Meetings start late, without an agenda, and we are surprised. Employees come in late without calling and we are surprised. Colleagues don’t return calls in a timely way, and we are surprised. It’s human to expect employees to do things as we would do them, similar to being raised never go to someone else’s home empty handed. We wouldn’t even conceive of doing something like this, so how could anyone else? We never told people we expected meetings to start on time and have an agenda. We never told our employees to call if they’re going to be late. We never asked our colleagues to return our calls within 24 hours. We shouldn’t have to. They should just know. Well, they don’t.
People don’t do things as we do them, even when we think they should. It’s so simple, so obvious, an “oh duh” statement of sorts, and yet we continue to be surprised when people violate our unstated expectations.
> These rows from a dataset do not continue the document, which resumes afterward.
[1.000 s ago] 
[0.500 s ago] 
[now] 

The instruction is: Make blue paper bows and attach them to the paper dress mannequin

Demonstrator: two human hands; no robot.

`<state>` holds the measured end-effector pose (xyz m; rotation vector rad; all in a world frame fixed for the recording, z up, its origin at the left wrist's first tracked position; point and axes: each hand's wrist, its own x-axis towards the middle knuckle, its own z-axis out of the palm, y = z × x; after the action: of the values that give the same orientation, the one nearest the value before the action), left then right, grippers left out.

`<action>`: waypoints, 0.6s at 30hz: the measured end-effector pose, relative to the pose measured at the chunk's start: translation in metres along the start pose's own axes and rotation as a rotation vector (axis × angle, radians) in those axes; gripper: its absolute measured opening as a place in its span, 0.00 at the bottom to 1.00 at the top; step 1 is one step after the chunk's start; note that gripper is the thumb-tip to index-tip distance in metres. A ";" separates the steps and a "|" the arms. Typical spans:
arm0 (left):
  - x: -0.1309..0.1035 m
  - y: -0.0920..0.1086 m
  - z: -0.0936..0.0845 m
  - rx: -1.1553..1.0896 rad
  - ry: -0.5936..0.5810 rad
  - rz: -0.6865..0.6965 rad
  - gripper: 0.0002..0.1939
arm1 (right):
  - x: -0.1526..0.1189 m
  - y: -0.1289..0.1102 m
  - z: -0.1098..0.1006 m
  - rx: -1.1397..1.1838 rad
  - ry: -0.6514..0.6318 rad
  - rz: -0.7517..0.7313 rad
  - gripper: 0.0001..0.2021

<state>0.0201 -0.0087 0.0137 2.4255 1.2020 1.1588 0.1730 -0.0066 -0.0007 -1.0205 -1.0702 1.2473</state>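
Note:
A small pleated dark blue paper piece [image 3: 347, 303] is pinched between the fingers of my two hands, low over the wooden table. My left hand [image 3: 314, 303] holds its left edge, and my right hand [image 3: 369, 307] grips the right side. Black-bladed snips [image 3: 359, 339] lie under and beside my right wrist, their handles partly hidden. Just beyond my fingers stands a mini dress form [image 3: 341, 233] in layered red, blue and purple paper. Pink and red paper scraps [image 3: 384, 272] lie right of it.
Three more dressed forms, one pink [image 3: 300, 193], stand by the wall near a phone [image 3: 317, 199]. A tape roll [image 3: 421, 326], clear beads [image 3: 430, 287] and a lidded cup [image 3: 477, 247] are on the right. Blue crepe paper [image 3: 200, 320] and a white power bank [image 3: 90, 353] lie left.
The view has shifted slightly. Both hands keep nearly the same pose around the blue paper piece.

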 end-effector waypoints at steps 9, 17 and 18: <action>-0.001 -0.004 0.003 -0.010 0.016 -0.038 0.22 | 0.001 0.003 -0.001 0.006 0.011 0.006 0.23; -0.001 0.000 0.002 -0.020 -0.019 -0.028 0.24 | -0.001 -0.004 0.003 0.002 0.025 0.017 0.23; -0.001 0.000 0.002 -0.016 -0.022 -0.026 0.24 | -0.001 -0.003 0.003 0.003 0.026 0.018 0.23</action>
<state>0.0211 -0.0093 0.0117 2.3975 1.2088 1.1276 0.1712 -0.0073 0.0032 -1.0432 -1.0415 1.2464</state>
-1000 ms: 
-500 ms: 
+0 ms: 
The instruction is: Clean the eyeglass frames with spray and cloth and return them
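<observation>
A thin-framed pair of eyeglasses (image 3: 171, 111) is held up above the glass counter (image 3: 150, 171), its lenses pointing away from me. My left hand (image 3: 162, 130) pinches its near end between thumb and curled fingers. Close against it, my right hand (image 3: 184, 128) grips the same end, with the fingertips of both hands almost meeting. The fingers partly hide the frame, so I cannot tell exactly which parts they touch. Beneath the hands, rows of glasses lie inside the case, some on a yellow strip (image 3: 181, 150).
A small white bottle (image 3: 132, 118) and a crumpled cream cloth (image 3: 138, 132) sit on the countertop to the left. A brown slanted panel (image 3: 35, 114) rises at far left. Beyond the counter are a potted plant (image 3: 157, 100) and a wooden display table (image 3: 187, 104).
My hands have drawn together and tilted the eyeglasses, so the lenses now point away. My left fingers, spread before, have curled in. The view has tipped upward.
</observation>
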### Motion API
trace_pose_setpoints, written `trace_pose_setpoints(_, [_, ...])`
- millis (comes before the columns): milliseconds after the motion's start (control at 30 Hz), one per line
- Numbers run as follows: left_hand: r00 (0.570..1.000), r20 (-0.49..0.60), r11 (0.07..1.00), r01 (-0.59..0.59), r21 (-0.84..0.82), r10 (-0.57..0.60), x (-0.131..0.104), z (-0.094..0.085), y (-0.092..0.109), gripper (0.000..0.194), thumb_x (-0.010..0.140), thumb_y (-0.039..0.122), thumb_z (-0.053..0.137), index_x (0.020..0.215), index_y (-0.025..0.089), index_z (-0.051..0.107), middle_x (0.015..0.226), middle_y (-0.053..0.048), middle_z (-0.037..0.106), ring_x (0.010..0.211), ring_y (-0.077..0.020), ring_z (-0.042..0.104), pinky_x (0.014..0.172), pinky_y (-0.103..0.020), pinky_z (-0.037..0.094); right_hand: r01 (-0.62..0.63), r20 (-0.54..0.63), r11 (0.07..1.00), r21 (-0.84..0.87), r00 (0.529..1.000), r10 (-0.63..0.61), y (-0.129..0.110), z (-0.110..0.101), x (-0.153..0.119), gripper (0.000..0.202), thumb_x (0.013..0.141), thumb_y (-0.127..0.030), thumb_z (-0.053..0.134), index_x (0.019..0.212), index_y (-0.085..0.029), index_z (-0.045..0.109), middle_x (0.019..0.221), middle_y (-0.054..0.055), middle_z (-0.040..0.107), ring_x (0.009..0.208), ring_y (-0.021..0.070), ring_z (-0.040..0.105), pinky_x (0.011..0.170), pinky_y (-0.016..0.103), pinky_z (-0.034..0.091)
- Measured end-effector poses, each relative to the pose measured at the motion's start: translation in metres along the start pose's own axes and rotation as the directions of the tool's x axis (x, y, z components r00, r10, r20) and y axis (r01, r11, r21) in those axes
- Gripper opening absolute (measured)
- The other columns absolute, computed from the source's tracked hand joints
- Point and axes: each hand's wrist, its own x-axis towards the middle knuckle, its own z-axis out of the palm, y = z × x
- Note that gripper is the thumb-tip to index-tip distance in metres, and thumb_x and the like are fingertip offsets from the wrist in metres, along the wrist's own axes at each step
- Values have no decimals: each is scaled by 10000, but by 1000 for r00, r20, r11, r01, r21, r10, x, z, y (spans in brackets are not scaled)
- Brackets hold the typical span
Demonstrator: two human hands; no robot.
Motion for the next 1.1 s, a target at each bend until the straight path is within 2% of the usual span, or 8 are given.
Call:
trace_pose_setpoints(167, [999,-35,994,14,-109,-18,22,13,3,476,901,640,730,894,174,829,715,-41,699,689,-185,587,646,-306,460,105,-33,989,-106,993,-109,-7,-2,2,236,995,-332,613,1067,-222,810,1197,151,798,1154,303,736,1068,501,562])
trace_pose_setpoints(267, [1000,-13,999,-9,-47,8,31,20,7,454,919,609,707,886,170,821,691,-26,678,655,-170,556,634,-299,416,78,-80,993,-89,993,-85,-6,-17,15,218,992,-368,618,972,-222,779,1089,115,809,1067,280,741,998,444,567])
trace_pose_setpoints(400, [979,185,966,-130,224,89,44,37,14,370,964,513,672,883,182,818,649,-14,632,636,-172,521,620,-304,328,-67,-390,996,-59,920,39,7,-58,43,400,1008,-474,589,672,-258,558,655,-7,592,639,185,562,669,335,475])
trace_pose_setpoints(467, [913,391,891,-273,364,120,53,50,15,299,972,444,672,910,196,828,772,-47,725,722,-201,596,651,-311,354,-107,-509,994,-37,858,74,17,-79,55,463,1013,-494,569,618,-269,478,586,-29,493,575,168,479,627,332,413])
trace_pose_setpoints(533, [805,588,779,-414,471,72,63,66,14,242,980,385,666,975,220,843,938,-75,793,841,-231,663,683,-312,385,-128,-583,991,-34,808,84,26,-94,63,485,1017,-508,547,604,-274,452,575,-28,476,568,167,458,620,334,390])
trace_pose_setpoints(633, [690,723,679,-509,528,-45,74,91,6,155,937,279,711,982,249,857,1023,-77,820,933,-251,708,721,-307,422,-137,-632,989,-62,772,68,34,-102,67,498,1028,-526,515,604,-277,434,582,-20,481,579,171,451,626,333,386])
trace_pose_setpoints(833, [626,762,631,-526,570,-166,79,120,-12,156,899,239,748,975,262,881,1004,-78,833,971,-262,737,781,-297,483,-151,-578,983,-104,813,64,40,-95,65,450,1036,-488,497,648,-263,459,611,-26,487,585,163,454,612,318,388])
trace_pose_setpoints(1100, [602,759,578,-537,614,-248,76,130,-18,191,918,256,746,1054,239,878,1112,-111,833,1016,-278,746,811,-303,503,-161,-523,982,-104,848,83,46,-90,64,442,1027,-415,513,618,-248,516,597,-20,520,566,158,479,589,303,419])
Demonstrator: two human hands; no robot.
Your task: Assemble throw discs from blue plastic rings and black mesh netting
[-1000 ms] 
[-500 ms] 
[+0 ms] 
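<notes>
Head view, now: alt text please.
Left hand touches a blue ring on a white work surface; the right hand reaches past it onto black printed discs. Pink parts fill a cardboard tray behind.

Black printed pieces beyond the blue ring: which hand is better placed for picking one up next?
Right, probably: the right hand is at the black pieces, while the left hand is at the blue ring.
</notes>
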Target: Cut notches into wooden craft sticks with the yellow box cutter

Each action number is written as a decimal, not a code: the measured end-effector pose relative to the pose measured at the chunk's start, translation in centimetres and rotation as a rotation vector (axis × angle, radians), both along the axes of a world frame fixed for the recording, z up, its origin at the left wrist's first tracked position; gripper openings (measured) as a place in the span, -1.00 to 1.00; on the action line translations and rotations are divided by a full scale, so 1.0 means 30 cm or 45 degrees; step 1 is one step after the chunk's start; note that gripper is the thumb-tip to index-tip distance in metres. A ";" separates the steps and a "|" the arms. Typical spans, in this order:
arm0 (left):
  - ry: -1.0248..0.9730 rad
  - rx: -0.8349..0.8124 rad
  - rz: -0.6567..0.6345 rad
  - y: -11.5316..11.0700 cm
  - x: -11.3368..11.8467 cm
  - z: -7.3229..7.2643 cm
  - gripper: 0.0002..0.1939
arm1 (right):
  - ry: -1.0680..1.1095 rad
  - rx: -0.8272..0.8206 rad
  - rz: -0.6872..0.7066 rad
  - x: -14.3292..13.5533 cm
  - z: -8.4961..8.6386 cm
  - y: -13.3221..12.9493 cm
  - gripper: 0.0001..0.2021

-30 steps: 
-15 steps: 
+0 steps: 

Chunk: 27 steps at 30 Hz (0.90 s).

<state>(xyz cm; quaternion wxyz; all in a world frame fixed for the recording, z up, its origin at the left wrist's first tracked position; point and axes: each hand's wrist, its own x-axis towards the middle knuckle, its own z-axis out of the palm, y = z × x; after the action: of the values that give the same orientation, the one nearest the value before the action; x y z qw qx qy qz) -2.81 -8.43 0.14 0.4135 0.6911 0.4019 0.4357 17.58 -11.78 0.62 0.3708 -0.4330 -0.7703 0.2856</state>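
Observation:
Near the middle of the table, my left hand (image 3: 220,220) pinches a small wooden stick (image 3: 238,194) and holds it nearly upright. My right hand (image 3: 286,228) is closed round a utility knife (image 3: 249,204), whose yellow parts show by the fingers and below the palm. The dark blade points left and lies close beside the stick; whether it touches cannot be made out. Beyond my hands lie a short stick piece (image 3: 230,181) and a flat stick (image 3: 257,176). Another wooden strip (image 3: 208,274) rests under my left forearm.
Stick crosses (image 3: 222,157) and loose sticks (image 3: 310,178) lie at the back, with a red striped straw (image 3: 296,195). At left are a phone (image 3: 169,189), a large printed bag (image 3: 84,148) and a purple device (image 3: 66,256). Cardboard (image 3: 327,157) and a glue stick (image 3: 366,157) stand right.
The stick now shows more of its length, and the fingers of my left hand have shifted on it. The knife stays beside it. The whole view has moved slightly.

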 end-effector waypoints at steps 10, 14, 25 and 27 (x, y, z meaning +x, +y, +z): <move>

And addressing an unstated, unmet expectation after there has been an unknown misstep or error is challenging. We’re furious that person is late; they should know better. We want to say something, but we don’t. At first because we’re too angry and don’t want it to “come out wrong,” and later because it’s just too hard. Speaking honestly and directly makes us uncomfortable. We say we don’t want to make the other person uncomfortable, but the truth is, the inability or unwillingness to confront a violated expectation has nothing to do with the other person’s discomfort and everything to do with our own.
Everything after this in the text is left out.